Jean Pithou a publié un Traité de la police et du gouvernement des républigues, in-8°, Lyon, 1550. Nicolas a publié des extraits des plus belles œuvres de saint Bernard, sous le titre : Thésaurus a monumentis D. Bcrnardi, Clarev. abbalis primi, non perfunctorie, sed onmi cura, diligentia et fide erutus, in-8°, Lyon, 1589, dédié à son frère. Les deux frères ont publié en collaboration, l’Institution du mariage chrétien, in-8°, Lyon, 1565. Ils célèbrent la grandeur et la dignité du mariage, mais l’esprit calviniste s’y manifeste en plusieurs endroits ; au c. iv du I. I er, on lit que la défense du mariage faite aux prêtres et autres est tyrannique et que le diable s’efforce, par là, d’obscurcir la dignité du mariage, et, au c. xxii, les deux frères approuvent les thèses protestantes sur cette -institution.
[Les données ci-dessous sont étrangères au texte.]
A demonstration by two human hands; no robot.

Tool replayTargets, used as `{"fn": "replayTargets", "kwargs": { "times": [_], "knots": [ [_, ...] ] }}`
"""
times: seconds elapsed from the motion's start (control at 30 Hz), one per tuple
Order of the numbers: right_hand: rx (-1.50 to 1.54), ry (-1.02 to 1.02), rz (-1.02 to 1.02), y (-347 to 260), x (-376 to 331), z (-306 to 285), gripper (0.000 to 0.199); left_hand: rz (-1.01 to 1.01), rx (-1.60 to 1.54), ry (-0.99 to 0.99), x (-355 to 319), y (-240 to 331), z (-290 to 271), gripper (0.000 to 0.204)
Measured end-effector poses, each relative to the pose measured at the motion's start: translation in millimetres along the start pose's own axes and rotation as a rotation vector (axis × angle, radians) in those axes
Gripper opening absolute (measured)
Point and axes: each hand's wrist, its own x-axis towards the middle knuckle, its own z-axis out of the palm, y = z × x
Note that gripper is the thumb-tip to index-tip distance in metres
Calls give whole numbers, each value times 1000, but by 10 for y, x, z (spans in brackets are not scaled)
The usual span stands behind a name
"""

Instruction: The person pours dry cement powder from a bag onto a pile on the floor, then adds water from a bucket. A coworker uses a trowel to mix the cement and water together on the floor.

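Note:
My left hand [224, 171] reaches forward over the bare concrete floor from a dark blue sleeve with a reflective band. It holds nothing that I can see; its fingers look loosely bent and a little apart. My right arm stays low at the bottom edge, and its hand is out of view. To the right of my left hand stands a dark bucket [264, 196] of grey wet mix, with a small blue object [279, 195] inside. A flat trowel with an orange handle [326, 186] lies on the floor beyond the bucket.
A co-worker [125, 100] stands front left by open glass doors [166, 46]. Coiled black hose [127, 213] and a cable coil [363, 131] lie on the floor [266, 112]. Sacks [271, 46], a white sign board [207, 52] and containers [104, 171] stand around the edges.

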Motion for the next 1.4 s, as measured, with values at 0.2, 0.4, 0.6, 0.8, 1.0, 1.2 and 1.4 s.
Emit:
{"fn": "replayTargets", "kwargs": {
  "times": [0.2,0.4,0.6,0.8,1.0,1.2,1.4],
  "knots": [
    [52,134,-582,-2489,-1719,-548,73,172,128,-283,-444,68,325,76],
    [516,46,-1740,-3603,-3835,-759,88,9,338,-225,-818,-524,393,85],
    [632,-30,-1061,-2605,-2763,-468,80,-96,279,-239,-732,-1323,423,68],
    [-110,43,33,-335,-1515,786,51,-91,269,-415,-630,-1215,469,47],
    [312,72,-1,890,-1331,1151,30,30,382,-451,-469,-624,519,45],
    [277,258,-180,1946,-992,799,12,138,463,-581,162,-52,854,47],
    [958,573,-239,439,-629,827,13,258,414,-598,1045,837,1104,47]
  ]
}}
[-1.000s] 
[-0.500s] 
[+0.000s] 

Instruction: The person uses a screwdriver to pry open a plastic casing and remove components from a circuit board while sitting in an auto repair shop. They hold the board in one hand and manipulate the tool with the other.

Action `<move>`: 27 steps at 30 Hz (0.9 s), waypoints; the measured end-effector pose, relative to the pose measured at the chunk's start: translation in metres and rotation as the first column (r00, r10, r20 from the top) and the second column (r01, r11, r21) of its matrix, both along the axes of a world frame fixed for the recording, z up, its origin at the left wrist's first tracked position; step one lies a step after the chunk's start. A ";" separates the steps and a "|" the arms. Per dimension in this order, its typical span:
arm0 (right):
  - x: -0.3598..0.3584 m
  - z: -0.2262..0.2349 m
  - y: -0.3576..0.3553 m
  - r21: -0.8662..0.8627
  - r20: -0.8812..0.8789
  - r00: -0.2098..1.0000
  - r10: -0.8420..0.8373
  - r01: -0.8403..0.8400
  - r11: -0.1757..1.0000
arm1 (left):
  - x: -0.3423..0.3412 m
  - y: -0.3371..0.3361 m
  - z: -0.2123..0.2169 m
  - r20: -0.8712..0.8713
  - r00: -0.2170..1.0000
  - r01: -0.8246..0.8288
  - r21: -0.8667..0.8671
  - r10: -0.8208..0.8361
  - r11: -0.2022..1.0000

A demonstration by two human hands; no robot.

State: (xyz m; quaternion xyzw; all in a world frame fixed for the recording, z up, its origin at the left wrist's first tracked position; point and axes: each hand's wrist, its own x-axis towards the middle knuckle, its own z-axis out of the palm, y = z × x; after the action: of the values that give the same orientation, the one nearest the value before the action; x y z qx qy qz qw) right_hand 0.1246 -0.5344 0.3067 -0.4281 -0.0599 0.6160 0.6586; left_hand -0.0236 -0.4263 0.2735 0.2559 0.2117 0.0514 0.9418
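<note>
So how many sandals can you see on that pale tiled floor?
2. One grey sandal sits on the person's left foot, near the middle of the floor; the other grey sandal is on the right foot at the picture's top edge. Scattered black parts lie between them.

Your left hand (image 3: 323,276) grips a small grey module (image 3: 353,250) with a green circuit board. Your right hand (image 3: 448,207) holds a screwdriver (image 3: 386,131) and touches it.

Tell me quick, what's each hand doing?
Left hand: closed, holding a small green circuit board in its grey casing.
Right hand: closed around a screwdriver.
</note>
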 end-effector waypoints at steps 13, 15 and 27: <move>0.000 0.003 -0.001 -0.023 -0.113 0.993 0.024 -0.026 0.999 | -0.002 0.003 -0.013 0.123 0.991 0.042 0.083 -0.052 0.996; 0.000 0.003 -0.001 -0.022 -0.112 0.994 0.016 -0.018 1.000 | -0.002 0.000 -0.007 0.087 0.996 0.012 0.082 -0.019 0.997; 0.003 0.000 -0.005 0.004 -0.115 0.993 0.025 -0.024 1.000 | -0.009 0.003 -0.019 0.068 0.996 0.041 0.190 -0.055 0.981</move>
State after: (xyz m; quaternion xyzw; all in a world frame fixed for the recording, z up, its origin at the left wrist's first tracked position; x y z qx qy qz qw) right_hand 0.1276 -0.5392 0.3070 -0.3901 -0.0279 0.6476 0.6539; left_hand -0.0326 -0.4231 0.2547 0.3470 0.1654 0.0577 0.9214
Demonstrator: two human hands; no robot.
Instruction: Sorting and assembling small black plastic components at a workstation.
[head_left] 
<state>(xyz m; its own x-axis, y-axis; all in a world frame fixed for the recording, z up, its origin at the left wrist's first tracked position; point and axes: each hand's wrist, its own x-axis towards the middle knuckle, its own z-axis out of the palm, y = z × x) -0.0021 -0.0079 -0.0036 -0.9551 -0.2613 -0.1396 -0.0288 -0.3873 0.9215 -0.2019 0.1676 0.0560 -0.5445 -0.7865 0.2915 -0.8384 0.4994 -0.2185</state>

Nicolas Pithou a laissé deux manuscrits.qu’on trouve à la Bibliothèque nationale, collection Dupuy, ms. 698 et 940 : ils ont pour titres : Histoire ecclésiastique de l’Église prétendue réformée de la ville de Troyes, de la restauration du pur service de Dieu et de l’ancien ministère dans ladite Église jusqu’en l’an 1594 (ms. 698). C’est une histoire très partiale du calvinisme, où l’auteur s’étend fort longuement sur le massacre de Vassy. L’autre manuscrit (940) a pour titre : La discipline ecclésiastique des Églises réformées de France, c’est-à-dire l’ordre par lequel elles sont conduites, avec des notes et corrections autographes de Nicolas Pithoi’, p. 5-70. Au ms. 104 de la même collection Dupuy, on trouve, fol. 10-12, 17-19, 24-25, des lettres écrites, de 1566 à 1573, par Théodore de Bèze à Nicolas Pithou.